VOA Panel Discussion
Pedro Rodriguez Diario ABC de Espanol: To me it looks like an amplified version of what happened in Gaza with Hamas last month (June) with the capture of a soldier. We’re talking about the use of force, destruction, detentions, incursions, but with absolutely no results. In other words, Israel is applying the same response techniques that got it no results in Gaza to Lebanon.
Grant Smith, IRmep: I think there are very important events that everyone is overlooking. There is a movie called “Saving Private Ryan”. This is NOT “Saving Private Ryan”.
The conflict in Gaza started on June 8 when the Israelis assassinated a Hamas military officer. Then on June 9, there was the terrible Israeli attack on a family picnicking on the Gaza beach in which eight people died. The entire Arab world watched video of a little girl running along the beach looking at the bodies of her family.
Hamas started launching rockets in response, with their home-made rockets against Israel in reaction to this violence. Never the less there were thirty more deaths on the Gaza side due to Israeli artillery. Then on the 24th of June we have Israel crossing into Gaza and taking two Palestinian prisoners, names unknown, who have never been heard from again. Finally on June 25 we have the Hamas attack and capture corporal Shalit who everyone knows from the extensive news coverage.

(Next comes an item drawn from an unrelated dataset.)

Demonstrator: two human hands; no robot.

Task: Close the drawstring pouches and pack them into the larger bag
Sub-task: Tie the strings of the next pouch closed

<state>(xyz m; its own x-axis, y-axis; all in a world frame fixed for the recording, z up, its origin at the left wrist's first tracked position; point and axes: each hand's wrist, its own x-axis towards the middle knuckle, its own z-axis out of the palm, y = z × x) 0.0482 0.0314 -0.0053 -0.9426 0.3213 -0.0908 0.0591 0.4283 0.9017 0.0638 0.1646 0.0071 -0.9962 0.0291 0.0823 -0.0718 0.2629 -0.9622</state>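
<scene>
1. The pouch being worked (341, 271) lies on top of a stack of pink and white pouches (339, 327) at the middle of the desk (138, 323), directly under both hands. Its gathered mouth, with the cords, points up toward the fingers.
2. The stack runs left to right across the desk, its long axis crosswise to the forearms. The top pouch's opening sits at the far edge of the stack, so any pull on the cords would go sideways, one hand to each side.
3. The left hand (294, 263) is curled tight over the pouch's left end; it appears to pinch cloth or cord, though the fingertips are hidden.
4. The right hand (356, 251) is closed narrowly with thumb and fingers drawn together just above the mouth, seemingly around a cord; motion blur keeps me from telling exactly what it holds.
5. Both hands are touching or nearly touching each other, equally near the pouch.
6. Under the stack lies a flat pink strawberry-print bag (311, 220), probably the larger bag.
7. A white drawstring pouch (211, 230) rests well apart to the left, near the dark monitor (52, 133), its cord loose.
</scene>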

So there were many events, much more complex than the simple capture of prisoners, on both sides. There is also a much larger story in Lebanon. In June, in the south of Lebanon the Lebanese Army captured a Mossad operative group of Abu Rafeh who had assassinated various people in Hezbollah in 2004 and 1999. So if one is only focusing on isolated events, you might think this is all about kidnapping. But really the conflict has been building on both borders.